Australia Day has come and gone, when we — well, most of us anyway — celebrate the First Fleet’s arrival  and the instant of a nation’s conception, the birth coming 112 years later. It’s a day when those of goodwill take it easy, enjoy beach and barbecue and enjoin others to do likewise, the other 364 days providing more than enough opportunities for kvetching about the invasion that wasn’t and a ‘genocide’ requiring the word’s meaning be entirely redefined. A day of peace and good fellowship is the ideal, so what follows is presented with regret. In regard to a date that should have been dedicated to amity, what celebrated theatrical luvvie David Berthold presented as history in the SMH and Age was so so far removed from fact and context that it cannot be allowed to pass without comment.

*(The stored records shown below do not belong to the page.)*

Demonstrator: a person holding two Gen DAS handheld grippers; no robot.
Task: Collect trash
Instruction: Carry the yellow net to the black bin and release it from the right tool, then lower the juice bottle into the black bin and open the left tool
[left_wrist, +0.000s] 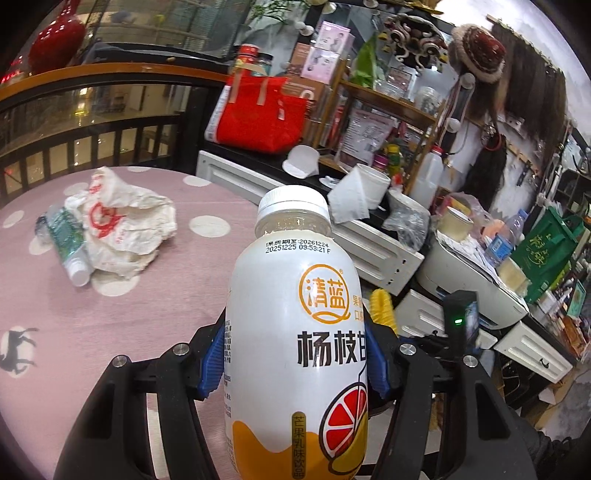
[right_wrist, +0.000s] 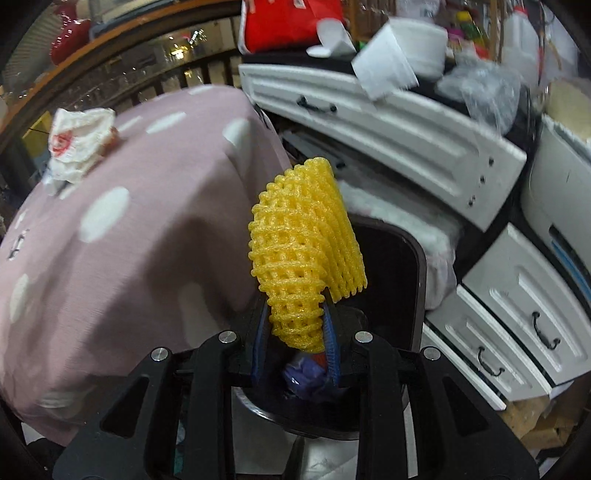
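Observation:
My left gripper (left_wrist: 295, 354) is shut on a white drink bottle (left_wrist: 295, 332) with a white cap and an orange and grapefruit label, held upright over the pink table edge. My right gripper (right_wrist: 295, 332) is shut on a yellow foam fruit net (right_wrist: 303, 240), which sticks up above the blue pads. Below it stands a dark bin (right_wrist: 391, 295) holding purple and red scraps. The same yellow net (left_wrist: 382, 304) peeks out behind the bottle in the left wrist view. A crumpled white plastic bag with red print (left_wrist: 122, 225) and a small clear bottle (left_wrist: 68, 243) lie on the table.
The round table has a pink cloth with white dots (left_wrist: 92, 314). White drawer cabinets (right_wrist: 388, 122) crowd the right side, topped with a tissue roll (left_wrist: 360, 192), a red bag (left_wrist: 262, 114) and clutter. A dark wooden railing (left_wrist: 92, 136) runs behind the table.

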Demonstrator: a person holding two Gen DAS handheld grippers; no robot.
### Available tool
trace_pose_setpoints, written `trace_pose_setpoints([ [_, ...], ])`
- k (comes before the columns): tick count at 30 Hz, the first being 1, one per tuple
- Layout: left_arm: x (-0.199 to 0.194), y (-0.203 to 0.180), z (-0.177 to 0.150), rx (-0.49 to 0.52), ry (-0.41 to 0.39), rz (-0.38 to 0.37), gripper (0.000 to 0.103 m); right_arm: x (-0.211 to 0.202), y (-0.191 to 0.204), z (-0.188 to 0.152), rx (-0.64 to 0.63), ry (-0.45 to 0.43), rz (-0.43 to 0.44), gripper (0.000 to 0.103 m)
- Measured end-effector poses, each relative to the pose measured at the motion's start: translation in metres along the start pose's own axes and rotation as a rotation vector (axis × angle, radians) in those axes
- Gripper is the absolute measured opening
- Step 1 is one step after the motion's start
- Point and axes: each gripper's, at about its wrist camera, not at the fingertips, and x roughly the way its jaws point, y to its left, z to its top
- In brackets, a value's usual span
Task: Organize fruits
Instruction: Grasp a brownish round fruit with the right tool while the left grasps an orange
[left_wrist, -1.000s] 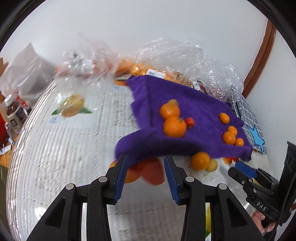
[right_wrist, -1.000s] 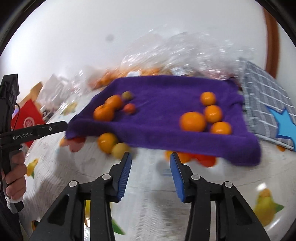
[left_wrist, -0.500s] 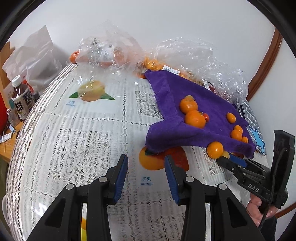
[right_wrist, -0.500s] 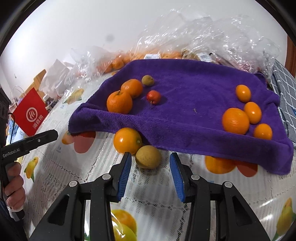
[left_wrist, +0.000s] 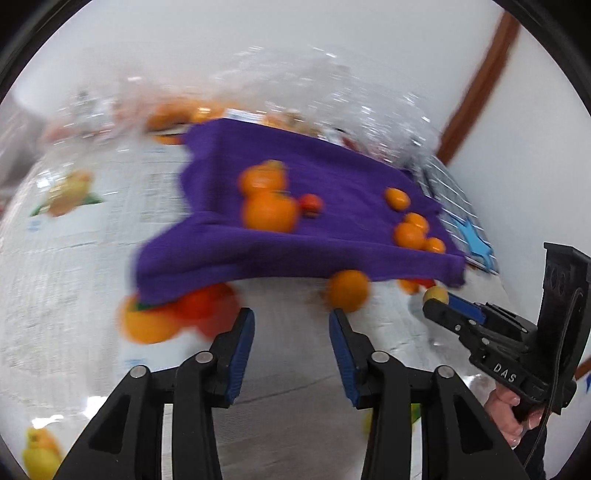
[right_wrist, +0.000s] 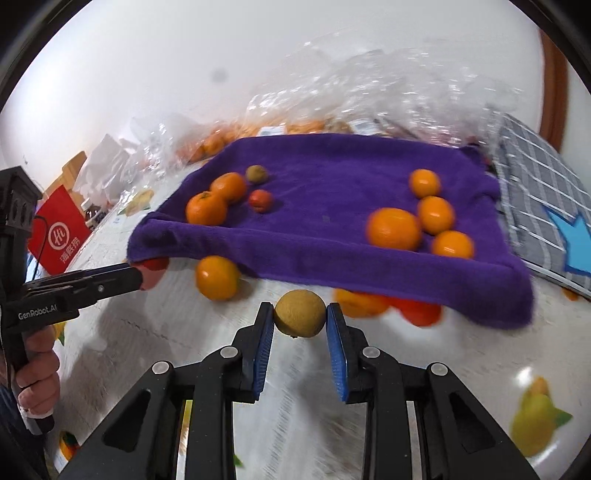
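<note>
A purple towel lies on the table with several oranges on it: a left group with a small red fruit and a yellow-green one, and a right group. My right gripper is shut on a yellow-brown round fruit just in front of the towel's near edge. A loose orange sits on the table left of it. My left gripper is open and empty, near the same loose orange. The towel shows there too.
Clear plastic bags with more oranges lie behind the towel. A grey checked cloth with a blue star lies to the right. A red paper bag stands at the left. The tablecloth carries printed fruit pictures.
My right gripper has moved forward and closed on the yellow-brown fruit, which lay free on the table before. My left gripper has swung closer to the towel and the loose orange.
</note>
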Motion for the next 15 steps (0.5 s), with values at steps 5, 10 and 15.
trace_pose_setpoints([
  [5,0.028,-0.036,0.007,0.046,0.023,0.044,0.042,-0.021,-0.029,-0.015,0.025,-0.014,-0.043,0.029],
  [10,0.051,-0.048,0.014,0.044,0.050,0.102,0.042,-0.037,-0.050,-0.028,0.039,-0.023,-0.072,0.029],
  [15,0.052,-0.052,0.017,0.041,0.066,0.092,0.033,-0.048,-0.063,-0.033,0.060,-0.038,-0.083,0.029],
])
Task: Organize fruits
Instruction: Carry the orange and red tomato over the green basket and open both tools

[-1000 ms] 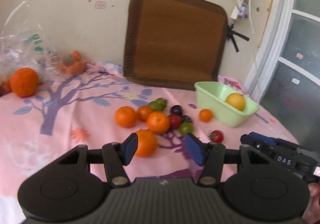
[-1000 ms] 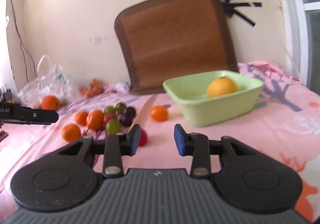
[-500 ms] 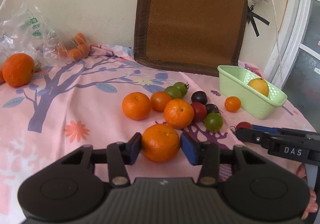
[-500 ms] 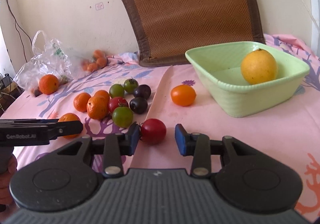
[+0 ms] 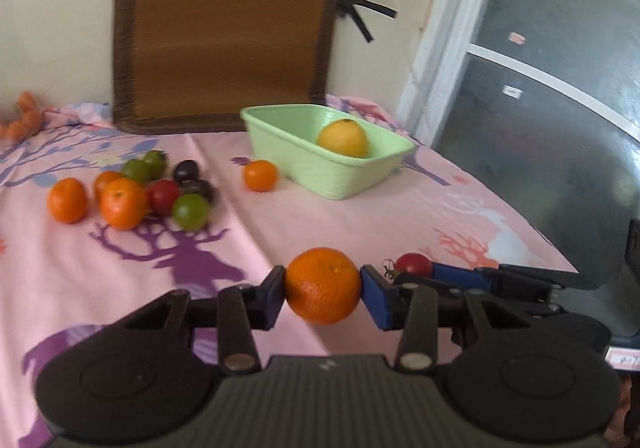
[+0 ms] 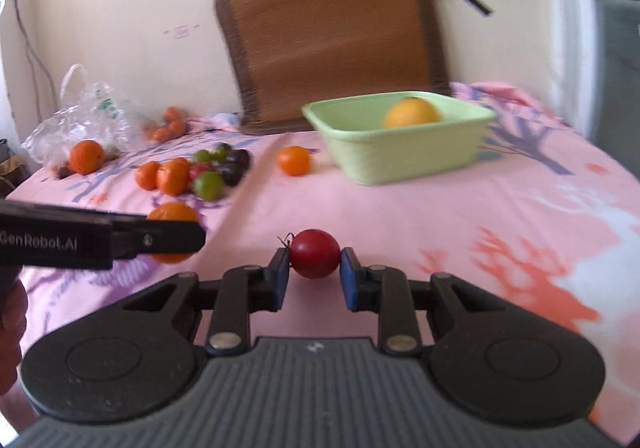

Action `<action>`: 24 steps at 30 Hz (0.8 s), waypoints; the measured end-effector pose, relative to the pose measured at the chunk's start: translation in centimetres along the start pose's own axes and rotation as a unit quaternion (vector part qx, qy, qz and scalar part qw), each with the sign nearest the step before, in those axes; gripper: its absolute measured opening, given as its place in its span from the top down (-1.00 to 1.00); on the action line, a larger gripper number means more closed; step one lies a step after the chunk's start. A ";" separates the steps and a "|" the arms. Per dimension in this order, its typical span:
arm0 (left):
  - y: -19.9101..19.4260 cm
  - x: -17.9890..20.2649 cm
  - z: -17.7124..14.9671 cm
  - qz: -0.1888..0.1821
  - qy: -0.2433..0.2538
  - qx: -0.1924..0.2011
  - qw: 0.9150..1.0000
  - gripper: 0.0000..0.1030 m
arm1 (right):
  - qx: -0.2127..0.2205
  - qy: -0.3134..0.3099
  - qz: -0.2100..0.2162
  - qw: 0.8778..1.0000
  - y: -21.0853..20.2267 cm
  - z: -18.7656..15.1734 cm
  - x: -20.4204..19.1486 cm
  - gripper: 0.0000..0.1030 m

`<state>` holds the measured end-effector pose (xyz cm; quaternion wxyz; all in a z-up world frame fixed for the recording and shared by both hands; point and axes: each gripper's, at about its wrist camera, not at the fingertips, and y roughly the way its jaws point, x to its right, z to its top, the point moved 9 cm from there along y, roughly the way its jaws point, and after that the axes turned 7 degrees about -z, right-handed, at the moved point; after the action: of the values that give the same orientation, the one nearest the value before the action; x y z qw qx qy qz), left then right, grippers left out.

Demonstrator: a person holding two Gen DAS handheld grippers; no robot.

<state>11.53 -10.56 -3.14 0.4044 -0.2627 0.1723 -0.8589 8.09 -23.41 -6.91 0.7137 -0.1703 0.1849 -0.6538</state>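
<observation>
My left gripper (image 5: 323, 296) is shut on an orange mandarin (image 5: 322, 285) and holds it above the pink cloth; it also shows in the right wrist view (image 6: 173, 216). My right gripper (image 6: 314, 275) is shut on a red tomato (image 6: 314, 253), also seen in the left wrist view (image 5: 414, 263). A green basket (image 5: 344, 171) at the back holds a yellow orange (image 5: 343, 137); in the right wrist view the basket (image 6: 404, 157) stands ahead. A small orange tomato (image 5: 261, 175) lies left of the basket. A cluster of mandarins and tomatoes (image 5: 132, 191) lies at the left.
A brown seat cushion (image 5: 224, 31) leans on the wall behind the basket. A plastic bag (image 6: 76, 119) and a large orange (image 6: 86, 156) sit at the far left. A glass door (image 5: 560, 119) stands right of the table edge.
Both grippers closed on their fruit, lifted it off the cloth and swung right toward the basket.
</observation>
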 end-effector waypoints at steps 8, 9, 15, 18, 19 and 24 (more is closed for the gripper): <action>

Under the headline ‘Why do we choose to celebrate turning a black continent white?‘ Berthold kicks off his piece with a howler. “Australia is the only nation on the planet that takes the beginning of colonisation as its national day.” Apparently he has never heard of Thanksgiving, America’s most observed and revered holiday, or the lower-key Canadian variant marking explorer Martin Frobisher’s arrival in Newfoundland. Small potatoes as errors go, true, and given that his piece appears in the Nine rags, to be expected of newspapers put together with an ideologue’s eye rather than that of a competent editor. Having warmed up, Berthold continues:

…In 1802, the great British political philosopher Jeremy Bentham wrote a pamphlet arguing that with no negotiation with the Aboriginal peoples and no treaty made, the arrangements in NSW were illegal. He called these arrangements “an incurable flaw”.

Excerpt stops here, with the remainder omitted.